## AVAILABLE DATA
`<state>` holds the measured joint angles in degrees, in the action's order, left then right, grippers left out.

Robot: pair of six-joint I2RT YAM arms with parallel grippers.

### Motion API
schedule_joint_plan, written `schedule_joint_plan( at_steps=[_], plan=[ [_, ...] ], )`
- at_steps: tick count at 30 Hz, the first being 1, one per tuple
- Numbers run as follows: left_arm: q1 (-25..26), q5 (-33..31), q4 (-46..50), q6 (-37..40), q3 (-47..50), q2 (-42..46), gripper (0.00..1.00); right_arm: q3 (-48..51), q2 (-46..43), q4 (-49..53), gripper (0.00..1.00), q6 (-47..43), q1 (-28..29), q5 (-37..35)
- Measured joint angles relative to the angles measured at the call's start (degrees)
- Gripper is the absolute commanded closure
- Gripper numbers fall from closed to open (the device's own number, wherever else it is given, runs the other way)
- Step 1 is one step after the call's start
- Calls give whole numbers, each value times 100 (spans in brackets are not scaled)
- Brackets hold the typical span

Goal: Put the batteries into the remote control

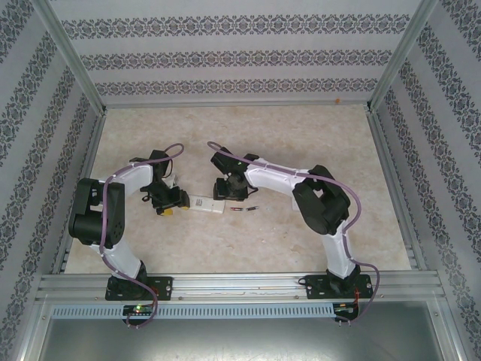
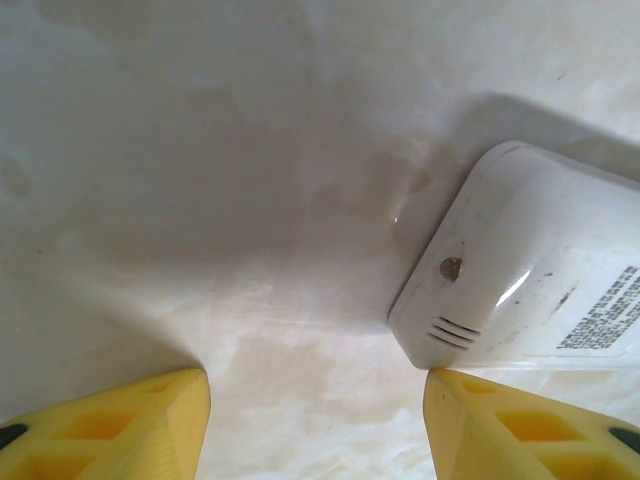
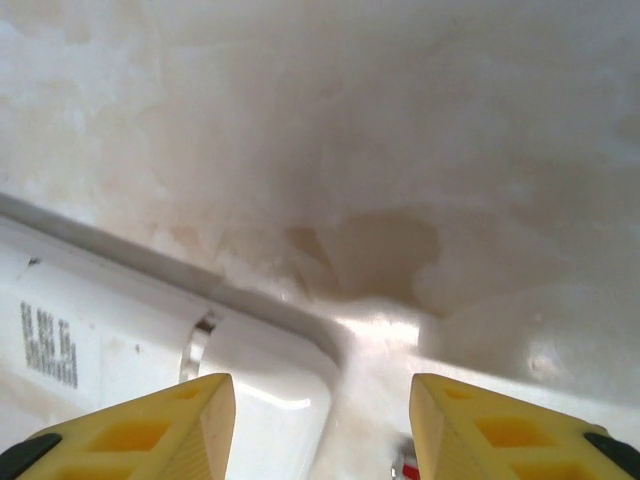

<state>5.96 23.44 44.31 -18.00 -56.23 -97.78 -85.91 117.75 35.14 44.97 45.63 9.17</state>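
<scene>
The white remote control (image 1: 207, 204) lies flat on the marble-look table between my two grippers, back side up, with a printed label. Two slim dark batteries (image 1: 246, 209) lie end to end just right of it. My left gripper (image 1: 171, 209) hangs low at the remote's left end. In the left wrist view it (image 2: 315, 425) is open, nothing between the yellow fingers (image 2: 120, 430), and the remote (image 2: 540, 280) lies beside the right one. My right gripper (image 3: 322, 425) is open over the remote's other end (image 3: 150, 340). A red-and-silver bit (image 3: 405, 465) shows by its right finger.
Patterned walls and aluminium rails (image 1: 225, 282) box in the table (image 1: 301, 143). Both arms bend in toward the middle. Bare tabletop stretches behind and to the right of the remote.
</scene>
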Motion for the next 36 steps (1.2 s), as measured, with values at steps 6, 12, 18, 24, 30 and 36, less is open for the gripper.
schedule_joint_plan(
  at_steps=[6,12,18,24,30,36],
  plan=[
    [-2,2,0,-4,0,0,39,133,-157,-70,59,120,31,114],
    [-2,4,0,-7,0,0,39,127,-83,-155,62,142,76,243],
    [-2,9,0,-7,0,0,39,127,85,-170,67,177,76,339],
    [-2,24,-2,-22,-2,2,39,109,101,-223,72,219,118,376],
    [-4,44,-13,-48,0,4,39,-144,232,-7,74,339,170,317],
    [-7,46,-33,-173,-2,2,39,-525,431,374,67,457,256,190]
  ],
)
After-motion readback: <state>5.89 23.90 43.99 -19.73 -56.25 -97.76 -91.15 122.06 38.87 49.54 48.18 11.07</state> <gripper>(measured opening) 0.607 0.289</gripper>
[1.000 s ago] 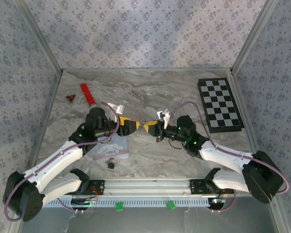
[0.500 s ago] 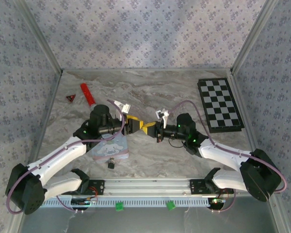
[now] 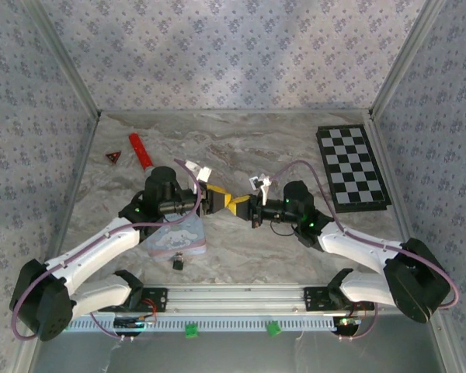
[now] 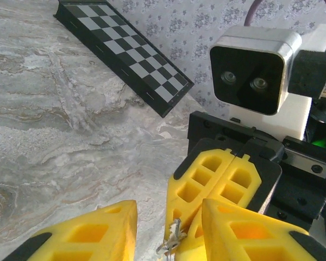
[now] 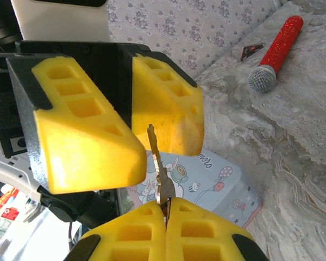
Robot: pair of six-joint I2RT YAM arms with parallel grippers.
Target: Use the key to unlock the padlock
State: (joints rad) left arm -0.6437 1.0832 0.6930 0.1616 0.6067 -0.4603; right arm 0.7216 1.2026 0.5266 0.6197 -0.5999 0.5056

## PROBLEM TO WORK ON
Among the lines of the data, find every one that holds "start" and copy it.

## TASK ANSWER
- Measured joint angles relative to the angles measured at the call's start (degrees)
- Step 1 is one step after the call's start

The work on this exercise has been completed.